Have a birth plan, but remember that it’s okay to chuck it out the window.

Having a plan is always a good thing. But being able to deviate from said plan as circumstances necessitate is your first real step into parenthood: things don’t always go the way you plan, especially when there’s a kid in the mix. You have to be flexible, and you have to be flexible without flipping out or beating yourself up.

Didn’t plan on having that emergency c-section? No problem as long as the end goal is met: healthy baby, healthy mom.

Swore you’d go completely natural, yet begged for an epidural at 3cm? No problem: healthy baby, healthy mom.

I didn’t have a Birth Plan at all with J, and that was probably the right thing for me at the time. But now that I’m more secure and confident in my role as a mom, there are some things that I’ll do differently next time. I will have a plan, but it will be very minimal.

I imagine my plan will look something like this:

First Stage Labor

I’d like to be free to walk around and go to the bathroom on my own, so I’ll wait on the epidural for awhile. But those drugs that make a me feel a little stoned and a lot happy?
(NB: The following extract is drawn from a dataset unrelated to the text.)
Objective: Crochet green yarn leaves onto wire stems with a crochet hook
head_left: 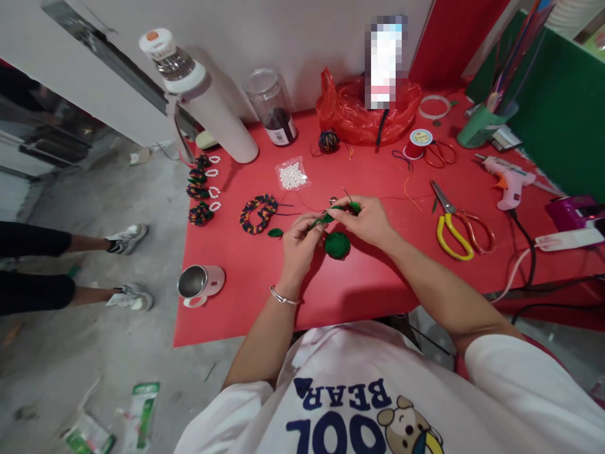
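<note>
Over the red table, my left hand [299, 241] pinches a small green crocheted piece [326, 218] between thumb and fingers. My right hand [366, 219] is closed at the other end of that piece. A thin hook-like tool [346, 193] sticks up beside its fingers; its grip is mostly hidden. Just below both hands lies a green yarn ball [337, 245]. To the left of my left hand are a green crocheted leaf [275, 232] and a dark multicoloured crocheted ring [253, 217]. A bag of white beads [292, 173] lies beyond the hands.
Yellow-and-red-handled scissors [454, 230] and a glue gun [510, 180] with cables lie to the right. A mug [202, 282] stands near the left edge, a tall bottle [212, 107] behind it. A red plastic bag [350, 116] sits at the back. Another person's legs [57, 293] show at left.
</note>
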Motion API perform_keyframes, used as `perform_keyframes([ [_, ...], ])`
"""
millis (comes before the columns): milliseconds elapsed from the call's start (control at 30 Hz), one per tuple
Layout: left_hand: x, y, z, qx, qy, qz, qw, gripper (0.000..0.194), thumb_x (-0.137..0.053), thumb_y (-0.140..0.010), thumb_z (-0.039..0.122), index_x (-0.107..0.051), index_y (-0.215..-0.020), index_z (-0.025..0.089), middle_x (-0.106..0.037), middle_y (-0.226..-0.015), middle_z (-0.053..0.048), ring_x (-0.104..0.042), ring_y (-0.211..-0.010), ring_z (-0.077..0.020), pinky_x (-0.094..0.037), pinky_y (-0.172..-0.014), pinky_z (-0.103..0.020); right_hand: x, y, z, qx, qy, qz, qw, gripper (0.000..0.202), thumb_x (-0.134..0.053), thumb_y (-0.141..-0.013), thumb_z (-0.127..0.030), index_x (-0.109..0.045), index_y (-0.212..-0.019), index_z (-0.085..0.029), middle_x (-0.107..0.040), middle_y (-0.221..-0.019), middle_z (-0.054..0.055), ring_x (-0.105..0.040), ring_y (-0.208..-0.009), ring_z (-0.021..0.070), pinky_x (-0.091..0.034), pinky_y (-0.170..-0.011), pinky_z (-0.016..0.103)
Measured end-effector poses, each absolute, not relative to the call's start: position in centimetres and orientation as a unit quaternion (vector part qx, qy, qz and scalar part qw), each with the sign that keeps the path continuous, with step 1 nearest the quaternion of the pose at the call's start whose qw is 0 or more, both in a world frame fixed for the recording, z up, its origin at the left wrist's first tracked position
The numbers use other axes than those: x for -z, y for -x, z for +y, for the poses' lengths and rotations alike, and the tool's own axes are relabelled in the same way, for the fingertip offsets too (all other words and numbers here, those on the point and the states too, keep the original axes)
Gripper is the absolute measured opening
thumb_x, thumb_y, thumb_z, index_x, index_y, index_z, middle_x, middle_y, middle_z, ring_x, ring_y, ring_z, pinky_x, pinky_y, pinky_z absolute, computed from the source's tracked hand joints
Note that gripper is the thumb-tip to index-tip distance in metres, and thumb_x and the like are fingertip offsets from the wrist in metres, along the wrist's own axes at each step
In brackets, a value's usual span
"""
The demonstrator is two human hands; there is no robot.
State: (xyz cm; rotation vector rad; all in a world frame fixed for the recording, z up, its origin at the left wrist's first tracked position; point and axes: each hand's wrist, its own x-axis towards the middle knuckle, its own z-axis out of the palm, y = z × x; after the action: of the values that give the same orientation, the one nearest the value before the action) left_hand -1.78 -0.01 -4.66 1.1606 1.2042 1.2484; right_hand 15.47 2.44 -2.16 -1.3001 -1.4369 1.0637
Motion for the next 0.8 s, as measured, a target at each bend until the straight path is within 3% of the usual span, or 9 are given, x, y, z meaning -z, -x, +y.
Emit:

Hit me up with those. I’ll go for as long as I can without them because I know that one hit is all I get, but when I’m ready for them, I’d like you to be on standby with the IV in one hand and a margarita in the other. Thanks.

That said, go ahead and keep the pitocin to yourself. Unless we’re in a situation where the health of my baby is at risk, I’d rather my body did the work in its own time.
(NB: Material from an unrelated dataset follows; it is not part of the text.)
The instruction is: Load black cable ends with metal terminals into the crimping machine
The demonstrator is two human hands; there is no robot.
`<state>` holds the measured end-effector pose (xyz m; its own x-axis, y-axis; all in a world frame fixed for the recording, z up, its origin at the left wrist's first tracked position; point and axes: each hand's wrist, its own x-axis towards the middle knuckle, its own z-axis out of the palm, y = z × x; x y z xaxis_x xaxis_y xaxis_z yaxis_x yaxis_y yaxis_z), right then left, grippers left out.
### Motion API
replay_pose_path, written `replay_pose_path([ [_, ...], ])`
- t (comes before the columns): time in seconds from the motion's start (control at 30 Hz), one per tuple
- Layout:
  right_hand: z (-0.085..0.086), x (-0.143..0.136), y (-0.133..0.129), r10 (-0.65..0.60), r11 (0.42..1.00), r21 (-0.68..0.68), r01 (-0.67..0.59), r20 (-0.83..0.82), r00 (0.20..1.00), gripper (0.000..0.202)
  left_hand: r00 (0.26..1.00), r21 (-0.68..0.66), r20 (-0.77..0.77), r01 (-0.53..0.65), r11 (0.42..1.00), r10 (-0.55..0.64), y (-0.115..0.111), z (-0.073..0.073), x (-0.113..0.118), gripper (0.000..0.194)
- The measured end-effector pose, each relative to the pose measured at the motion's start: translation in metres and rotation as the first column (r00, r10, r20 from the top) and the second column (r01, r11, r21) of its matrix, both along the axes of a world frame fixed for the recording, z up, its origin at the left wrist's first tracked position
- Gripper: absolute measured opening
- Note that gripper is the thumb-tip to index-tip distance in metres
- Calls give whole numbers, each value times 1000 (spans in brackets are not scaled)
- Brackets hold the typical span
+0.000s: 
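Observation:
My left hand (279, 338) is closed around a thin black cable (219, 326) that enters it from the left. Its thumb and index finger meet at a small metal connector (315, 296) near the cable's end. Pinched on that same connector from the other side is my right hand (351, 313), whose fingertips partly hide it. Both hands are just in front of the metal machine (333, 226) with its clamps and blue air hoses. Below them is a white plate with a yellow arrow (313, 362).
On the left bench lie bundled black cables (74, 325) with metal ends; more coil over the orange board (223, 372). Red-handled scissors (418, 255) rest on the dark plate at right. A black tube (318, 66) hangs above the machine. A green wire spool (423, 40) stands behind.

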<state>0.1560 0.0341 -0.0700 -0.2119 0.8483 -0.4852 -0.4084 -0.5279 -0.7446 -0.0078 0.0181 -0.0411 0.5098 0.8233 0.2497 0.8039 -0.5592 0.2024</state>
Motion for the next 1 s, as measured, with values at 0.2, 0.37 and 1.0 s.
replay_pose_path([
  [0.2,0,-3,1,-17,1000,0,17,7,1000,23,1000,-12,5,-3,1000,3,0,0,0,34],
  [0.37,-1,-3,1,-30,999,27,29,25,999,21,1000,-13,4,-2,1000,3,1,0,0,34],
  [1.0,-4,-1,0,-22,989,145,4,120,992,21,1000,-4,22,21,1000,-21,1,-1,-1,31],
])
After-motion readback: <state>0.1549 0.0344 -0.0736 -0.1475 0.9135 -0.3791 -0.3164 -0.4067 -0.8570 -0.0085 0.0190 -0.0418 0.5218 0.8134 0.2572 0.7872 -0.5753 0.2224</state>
And as far as the snacks go? I don’t buy your crap about no food during labor. Hunger pains during my first childbirth were as bad as the friggin’ labor pains. Not this time. I’ll have healthy snacks and water, as my body will need the energy for childbirth.

Second Stage Labor

The one thing that makes me a little agitated when I look back on J’s birth is that I knew when I was ready to push, yet my nurse wouldn’t listen to me. She kept telling me there was no way I was at 10 cm and I had to finally insist for her to check because I knew I was. Next time, I’ll be more vocal and confident in my body.

Third Stage Labor

This is the one that’s important to me. This is the one that I wish I had had the confidence to have before (Thanks, Carly, for sharing your plan with me so that I could tweak it to make it my own).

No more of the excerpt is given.